В том же абзаце есть еще один подобный пассаж, когда Вульфсон объясняет принятие советского ультиматума в июне 1940 г. «чтобы предотвратить кровопролитие и массовую депортацию». Само словосочетание «массовая депортация» – типично для западной пропаганды, откуда оно и перекочевало в лексикон отечественной интеллигенции во время Перестройки. Но важнее здесь другой момент: латвийскому правительству никто не грозил массовой депортацией в 1940 г., и потому оно не могло принимать этот фактор во внимание. Миф о массовых и беспричинных депортациях был сформирован западной пропагандой уже после войны, причем эти пресловутые «массовые депортации» представлялось как нечто совершенно естественное для коммунистического режима и вызывающее всеобщий ужас. Поэтому у Вульфсона правительство как бы заранее трепещет перед депортациями.
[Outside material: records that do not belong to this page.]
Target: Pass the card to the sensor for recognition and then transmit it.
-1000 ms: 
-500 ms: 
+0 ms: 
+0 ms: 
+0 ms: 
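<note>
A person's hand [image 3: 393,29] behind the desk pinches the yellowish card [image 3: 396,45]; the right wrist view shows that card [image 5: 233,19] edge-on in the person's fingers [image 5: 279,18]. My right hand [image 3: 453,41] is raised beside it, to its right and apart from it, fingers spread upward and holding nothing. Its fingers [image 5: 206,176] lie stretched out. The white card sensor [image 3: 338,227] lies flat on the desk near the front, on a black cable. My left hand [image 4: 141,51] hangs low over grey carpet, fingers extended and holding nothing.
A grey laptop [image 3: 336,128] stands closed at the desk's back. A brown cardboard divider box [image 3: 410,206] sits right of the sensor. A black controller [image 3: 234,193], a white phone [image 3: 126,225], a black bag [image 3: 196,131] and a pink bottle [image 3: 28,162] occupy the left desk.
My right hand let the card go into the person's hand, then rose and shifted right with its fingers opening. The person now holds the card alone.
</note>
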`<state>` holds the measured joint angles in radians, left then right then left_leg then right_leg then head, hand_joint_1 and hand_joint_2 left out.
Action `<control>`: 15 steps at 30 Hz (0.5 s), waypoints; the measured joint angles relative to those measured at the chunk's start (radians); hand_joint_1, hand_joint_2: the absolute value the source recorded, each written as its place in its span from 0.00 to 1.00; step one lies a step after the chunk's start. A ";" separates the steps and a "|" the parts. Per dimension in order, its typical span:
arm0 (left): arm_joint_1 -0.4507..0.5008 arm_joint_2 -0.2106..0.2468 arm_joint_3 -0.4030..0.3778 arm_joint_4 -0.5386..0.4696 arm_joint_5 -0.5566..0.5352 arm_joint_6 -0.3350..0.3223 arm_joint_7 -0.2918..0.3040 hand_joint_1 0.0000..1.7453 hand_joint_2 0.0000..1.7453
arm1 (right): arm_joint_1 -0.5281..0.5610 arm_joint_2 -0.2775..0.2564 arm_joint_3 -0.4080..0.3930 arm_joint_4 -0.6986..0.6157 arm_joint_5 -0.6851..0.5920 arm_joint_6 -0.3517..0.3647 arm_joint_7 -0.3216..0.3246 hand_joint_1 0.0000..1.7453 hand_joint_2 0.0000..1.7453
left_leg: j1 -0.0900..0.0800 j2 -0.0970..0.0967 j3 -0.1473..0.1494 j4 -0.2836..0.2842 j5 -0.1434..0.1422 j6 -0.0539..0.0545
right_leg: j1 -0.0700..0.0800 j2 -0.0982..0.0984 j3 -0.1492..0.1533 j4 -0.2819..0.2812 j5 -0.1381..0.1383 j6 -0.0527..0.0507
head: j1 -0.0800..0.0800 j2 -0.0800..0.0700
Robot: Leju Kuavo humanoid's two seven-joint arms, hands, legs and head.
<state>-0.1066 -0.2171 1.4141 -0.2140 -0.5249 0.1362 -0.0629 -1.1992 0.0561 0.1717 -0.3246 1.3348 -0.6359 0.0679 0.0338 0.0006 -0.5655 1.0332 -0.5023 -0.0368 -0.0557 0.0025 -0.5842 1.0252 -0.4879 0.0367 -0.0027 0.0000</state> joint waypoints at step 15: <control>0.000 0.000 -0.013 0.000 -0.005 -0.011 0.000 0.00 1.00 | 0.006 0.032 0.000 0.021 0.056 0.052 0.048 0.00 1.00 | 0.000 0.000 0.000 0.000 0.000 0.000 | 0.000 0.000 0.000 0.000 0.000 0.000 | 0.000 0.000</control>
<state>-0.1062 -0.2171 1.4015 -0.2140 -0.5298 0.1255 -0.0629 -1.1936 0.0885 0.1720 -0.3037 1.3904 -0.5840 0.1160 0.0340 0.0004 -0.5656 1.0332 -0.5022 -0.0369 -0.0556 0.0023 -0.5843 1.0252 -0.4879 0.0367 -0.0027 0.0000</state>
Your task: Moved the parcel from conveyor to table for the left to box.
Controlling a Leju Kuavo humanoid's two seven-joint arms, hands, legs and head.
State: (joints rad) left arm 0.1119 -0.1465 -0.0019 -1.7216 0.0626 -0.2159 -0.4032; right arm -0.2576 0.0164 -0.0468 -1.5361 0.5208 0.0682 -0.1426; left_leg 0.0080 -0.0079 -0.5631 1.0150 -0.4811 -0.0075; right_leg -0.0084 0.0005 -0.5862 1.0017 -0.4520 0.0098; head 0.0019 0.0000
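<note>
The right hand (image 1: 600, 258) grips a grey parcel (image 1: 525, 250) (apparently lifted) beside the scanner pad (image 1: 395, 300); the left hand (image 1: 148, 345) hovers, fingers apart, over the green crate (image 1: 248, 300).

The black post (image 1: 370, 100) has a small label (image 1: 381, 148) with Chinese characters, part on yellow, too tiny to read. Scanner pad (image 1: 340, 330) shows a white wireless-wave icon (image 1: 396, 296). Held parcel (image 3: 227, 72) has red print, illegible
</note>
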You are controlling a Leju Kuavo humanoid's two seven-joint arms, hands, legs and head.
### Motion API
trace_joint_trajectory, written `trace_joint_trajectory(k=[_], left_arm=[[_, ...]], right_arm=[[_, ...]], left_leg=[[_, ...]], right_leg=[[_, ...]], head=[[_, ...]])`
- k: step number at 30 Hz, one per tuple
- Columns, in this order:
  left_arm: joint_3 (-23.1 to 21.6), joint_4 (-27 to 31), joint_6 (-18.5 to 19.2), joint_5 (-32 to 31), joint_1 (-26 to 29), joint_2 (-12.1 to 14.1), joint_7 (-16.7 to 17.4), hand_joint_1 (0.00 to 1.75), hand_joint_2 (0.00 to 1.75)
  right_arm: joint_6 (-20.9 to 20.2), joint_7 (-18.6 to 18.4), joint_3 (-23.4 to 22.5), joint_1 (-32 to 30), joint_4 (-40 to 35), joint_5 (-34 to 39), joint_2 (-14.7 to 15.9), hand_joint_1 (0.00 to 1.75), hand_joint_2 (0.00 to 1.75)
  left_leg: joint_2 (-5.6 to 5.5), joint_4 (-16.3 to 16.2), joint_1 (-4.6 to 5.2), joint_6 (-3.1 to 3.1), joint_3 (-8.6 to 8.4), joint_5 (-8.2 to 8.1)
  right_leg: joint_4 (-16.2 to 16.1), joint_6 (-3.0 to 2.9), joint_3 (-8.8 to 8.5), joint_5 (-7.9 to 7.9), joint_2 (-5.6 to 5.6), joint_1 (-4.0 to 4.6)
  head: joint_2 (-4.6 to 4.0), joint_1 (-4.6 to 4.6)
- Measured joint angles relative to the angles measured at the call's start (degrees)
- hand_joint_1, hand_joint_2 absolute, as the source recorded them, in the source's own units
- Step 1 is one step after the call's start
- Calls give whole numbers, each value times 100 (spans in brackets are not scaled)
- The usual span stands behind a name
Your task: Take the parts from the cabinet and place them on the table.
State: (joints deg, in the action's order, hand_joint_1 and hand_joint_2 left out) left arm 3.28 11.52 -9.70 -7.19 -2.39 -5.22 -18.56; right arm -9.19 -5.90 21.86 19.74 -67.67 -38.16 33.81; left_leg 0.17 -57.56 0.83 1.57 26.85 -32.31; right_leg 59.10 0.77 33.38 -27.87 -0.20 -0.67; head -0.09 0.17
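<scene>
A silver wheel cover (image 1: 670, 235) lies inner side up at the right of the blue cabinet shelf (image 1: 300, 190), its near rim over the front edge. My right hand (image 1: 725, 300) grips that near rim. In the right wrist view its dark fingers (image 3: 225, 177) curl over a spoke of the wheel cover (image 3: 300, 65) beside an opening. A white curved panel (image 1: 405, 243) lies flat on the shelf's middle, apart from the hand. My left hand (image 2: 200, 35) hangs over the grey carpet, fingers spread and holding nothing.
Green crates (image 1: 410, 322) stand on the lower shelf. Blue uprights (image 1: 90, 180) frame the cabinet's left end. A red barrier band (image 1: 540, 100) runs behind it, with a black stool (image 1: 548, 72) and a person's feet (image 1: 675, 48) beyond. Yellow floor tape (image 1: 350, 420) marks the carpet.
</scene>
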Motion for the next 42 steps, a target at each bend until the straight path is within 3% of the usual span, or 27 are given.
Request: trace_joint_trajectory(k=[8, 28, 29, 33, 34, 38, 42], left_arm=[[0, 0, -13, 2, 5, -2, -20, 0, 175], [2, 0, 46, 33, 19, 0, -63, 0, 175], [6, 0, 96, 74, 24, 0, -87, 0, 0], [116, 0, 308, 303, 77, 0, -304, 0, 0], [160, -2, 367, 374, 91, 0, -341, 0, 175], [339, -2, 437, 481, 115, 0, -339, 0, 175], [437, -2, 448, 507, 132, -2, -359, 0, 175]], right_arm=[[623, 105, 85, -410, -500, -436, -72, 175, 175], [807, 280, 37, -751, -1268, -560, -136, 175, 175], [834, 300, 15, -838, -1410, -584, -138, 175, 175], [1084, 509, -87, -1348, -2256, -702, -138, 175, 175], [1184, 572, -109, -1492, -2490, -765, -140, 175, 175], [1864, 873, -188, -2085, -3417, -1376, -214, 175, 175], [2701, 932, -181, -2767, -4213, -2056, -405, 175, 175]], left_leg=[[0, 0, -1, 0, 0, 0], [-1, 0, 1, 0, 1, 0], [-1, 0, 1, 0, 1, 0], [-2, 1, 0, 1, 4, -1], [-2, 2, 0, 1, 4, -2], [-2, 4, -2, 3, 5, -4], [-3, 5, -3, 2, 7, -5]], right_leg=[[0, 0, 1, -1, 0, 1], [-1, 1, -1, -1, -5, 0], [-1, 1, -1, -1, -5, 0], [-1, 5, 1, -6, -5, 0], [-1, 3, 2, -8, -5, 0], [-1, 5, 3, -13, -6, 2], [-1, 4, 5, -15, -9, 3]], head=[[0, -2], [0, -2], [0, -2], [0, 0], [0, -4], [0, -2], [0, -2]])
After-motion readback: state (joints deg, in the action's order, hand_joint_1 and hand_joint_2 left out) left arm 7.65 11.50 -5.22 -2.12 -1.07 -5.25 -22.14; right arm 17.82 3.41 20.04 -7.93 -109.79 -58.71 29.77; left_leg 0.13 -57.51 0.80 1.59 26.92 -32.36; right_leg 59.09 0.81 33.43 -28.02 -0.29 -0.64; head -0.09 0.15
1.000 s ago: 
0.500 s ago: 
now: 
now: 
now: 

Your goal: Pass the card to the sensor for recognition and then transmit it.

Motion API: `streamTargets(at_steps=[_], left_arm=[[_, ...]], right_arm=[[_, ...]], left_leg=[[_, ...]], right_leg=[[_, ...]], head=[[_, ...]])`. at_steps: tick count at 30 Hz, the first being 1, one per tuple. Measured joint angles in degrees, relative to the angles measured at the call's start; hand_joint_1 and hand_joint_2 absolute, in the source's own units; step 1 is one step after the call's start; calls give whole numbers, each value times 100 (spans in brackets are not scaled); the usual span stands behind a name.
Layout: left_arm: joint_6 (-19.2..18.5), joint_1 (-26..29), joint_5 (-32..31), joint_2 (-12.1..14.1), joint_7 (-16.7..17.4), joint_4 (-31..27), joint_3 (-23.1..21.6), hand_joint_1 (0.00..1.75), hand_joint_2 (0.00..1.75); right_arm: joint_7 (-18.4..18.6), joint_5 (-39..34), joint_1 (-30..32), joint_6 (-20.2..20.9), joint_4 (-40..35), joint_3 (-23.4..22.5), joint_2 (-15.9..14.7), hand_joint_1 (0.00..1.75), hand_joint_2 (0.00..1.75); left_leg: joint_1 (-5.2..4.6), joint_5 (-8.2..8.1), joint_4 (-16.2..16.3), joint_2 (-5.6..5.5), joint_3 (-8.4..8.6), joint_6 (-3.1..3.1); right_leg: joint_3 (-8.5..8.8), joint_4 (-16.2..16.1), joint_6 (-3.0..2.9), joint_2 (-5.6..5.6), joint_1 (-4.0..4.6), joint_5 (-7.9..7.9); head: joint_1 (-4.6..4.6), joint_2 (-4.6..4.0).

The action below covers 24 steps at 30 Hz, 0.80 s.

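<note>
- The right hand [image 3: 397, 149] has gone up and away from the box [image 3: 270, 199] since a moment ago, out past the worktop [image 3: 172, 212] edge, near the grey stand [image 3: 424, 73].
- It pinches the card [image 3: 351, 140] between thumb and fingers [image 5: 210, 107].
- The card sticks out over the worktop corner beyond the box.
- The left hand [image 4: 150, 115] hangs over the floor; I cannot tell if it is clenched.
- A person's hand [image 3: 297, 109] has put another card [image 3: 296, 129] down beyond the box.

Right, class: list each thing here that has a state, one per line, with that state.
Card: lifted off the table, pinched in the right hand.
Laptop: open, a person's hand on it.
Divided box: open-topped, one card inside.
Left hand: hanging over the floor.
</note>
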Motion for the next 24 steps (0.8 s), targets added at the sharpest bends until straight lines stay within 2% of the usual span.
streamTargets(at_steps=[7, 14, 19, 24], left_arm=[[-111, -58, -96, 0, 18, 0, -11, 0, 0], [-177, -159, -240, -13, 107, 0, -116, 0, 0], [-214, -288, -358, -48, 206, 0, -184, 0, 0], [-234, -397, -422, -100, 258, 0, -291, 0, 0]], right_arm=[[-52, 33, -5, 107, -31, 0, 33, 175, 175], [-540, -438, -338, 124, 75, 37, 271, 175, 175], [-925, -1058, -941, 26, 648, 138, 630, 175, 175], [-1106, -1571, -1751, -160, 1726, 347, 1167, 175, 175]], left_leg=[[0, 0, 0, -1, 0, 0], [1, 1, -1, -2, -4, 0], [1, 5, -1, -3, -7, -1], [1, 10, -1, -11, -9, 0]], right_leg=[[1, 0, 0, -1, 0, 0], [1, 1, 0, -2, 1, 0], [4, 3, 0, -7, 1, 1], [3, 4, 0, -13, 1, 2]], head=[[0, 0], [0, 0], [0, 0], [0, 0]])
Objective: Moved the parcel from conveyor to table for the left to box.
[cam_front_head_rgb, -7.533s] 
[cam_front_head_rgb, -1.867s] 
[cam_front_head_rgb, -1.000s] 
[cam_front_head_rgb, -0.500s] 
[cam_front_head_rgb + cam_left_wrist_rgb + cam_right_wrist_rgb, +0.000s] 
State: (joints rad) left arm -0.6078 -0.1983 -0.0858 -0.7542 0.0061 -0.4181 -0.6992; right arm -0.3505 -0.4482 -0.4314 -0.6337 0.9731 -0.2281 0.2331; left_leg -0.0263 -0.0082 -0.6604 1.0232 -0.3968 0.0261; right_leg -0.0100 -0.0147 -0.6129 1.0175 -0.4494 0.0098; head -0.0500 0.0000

Обращает на себя внимание и тот факт, что речь Вульфсона состоит из двух никак не связанных друг с другом частей. Он дает этому такое объяснение:


«В заключение своего выступления я обратился и к еврейской проблеме, напомнил, какая судьба постигла евреев во время нацистской оккупации, и потребовал увековечить память погибших, а также разрешения создать Центр еврейской культуры.